A display device usually receives video frames from another device that is attached to, but was manufactured separately from the display device. The device providing the frames and the display device are synchronized by means of a vertical synchronization pulses Vsynch and horizontal synchronization pulses Hsynch. The display device signifies the beginning of a time period for the display of a frame by transmitting a vertical synchronization pulse (Vsynch).

Between the vertical synchronization pulse and the first horizontal synchronization pulse, there is a period of time known as the vertical blanking interval VBI. During the VBI, preparations are made for displaying the next frame. The preparation can include receiving information regarding the next frame for display and an address in a buffer storing the first pixel of the next frame for display.

Ideally, the foregoing information is received before or during the VBI. However, if the foregoing is not received, the device providing the frames may not be able to provide the next frame for display. The foregoing can potentially result in a noticeable degradation of quality in the display of the video.

Further limitations and disadvantages of conventional and traditional approaches will become apparent to one of skill in the art, through comparison of such systems with embodiments presented in the remainder of the present application with references to the drawings.

BRIEF SUMMARY OF THE INVENTION

Described herein is a system and method for repeating a last frame.

In one embodiment, there is presented a method for displaying frames. The method comprises providing a first frame, waiting to receive information about a second frame to display, after displaying the first frame, and providing the first frame, if the information regarding the second frame is not received before a predetermined time.

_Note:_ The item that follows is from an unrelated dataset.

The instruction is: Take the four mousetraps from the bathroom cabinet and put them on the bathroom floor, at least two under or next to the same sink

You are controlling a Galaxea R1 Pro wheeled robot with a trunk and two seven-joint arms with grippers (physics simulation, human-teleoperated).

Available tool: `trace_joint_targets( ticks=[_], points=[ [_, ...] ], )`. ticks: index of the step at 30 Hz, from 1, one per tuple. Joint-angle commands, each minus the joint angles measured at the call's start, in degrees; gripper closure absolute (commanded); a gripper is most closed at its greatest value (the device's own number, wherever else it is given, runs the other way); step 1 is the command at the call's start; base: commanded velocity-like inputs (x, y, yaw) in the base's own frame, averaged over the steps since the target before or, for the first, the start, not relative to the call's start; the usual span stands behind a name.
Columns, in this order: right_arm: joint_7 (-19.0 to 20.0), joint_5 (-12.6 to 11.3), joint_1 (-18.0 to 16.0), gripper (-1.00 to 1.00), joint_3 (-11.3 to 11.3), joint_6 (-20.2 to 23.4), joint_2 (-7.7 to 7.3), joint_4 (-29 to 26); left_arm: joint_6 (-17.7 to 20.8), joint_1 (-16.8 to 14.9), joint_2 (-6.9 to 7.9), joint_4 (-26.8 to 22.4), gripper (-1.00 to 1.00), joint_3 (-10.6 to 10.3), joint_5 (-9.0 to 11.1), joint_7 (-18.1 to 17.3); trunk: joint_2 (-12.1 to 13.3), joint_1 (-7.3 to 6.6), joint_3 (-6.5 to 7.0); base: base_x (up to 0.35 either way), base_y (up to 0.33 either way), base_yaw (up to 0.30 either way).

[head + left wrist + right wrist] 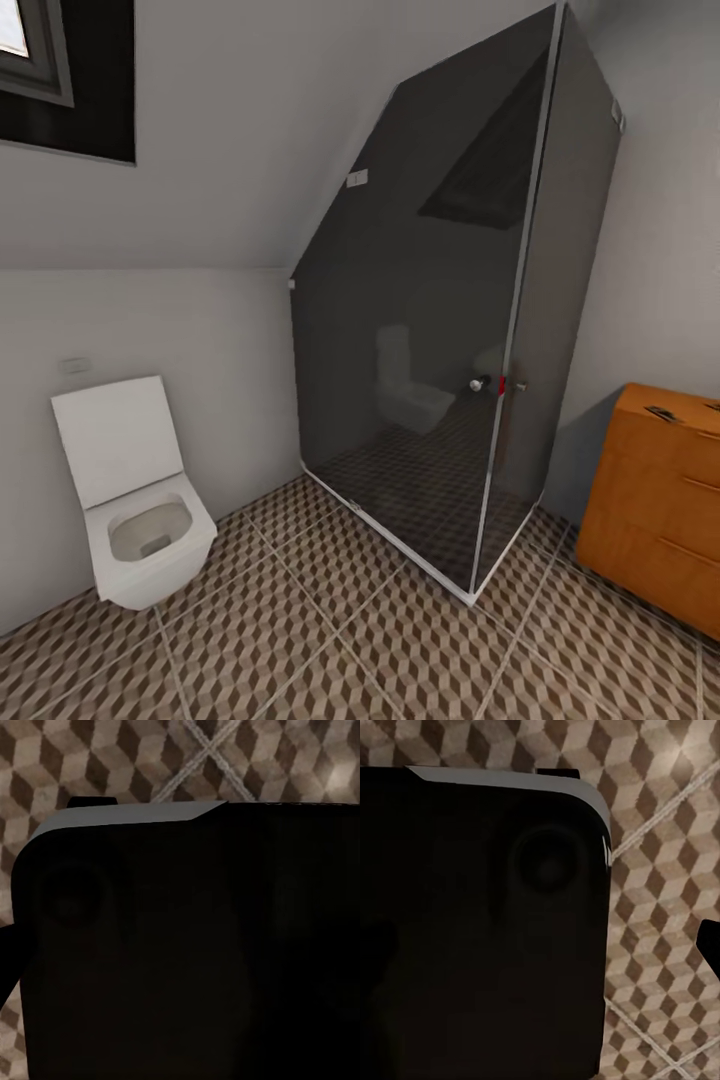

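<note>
Nearest to the camera, the bathroom floor (330, 640) runs across the lower head view as large square tiles printed with a brown, beige and white cube pattern, divided by pale grout lines. The same tiles appear in both wrist views around a large black body with a grey upper edge (127, 814) that blocks most of each picture. Neither wrist view shows fingertips clearly, so whether the left or right end effector is wide or narrow cannot be told.

Further in, at the left of the head view, a white toilet (140, 510) stands against the low wall with its lid raised; a small white wall plate (74, 366) sits just above it. At the right edge, the cabinet (660, 510) stands on the tiles: orange-brown wood, flat top, stacked drawers with slim bar handles. Small dark objects (660, 412) lie on its top, too small to identify; the mousetraps cannot be told.

Between toilet and cabinet stands a dark glass shower enclosure (440, 330) with pale metal framing, its near corner projecting onto the floor just beside the cabinet. Behind it rise grey walls and a sloped ceiling, with a dark window frame (70, 80) at upper left.
</note>
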Motion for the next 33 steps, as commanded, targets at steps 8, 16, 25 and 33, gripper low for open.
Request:
trace_joint_targets(
  ticks=[8,16,25,33],
  points=[
    [0.0,-0.3,0.0,-1.00,0.0,-0.2,0.00,0.0,-0.1,0.0,0.02,0.0,-1.00,0.1,0.1,0.0,0.0,0.00,-0.04,0.000,0.000,-0.183],
    [-0.1,-0.4,0.0,-1.00,0.0,-0.2,-0.05,0.0,-0.1,0.0,0.05,0.0,-1.00,0.1,0.1,0.0,0.0,0.00,-0.04,0.000,0.000,-0.274],
    [-0.1,-0.5,0.0,-1.00,0.0,-0.2,-0.08,0.0,-0.1,0.0,0.05,0.0,-1.00,0.1,0.1,0.0,0.0,0.00,-0.04,0.000,0.000,-0.291],
    [-0.1,-0.5,0.0,-1.00,0.0,-0.1,-0.09,0.0,-0.1,0.0,0.05,0.0,-1.00,0.1,0.1,-0.1,0.0,0.00,-0.04,0.000,0.000,-0.294]
  ],
)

In another embodiment, there is presented a system for displaying frames. The system comprises a display engine, and a host processor. The display engine provides a first frame. The host processor provides information about a second frame to the display engine, after the display engine provides the first frame. The display engine provides the first frame, if the host processor does not provide the information regarding the second frame to the display engine before a predetermined time.

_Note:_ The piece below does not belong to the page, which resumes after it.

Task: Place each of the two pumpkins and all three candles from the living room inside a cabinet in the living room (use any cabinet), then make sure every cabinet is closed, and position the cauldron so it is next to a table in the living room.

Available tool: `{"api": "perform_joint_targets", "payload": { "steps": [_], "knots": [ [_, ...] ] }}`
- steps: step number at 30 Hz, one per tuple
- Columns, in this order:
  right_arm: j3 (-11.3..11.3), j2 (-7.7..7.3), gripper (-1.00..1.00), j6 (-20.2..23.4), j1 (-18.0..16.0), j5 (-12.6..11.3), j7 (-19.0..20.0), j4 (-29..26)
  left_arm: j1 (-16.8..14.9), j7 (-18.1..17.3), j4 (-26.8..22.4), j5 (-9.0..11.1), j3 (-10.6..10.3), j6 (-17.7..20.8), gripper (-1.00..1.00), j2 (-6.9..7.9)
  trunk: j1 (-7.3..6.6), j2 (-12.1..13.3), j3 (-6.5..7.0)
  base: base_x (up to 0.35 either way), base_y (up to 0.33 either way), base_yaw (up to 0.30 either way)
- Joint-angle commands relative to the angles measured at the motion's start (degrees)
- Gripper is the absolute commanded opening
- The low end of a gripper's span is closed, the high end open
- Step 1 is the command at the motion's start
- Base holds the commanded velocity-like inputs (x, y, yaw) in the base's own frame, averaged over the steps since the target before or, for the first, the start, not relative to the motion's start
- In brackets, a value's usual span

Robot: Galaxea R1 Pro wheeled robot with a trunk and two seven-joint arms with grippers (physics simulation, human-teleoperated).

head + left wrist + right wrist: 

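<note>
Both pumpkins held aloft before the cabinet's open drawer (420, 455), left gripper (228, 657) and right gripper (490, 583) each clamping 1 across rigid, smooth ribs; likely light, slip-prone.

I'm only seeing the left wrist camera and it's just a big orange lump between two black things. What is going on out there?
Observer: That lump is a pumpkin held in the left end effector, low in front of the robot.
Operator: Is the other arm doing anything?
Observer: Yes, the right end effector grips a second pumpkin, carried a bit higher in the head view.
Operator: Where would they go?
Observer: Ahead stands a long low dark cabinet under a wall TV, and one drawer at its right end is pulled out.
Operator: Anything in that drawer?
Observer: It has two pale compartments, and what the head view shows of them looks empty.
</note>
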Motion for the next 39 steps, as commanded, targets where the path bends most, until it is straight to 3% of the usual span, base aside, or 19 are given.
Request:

In another embodiment, there is presented a feeder for providing a frame. The feeder comprises a first one or more registers, a circuit, and a host processor. The first one or more registers stores one or more starting address for a first frame. The circuit calculates starting addresses for one or more rows of the first frame following a vertical synchronization pulse associated with the first frame. The host processor writes one or more starting address for a second frame to the first one or more registers. The first one or more registers stores the one or more starting address for the first frame until the host processor writes the one or more starting address for the second frame to the first one or more registers.

These and other advantages and novel features of the present invention, as well as details of an illustrated embodiment thereof, will be more fully understood from the following description and drawings.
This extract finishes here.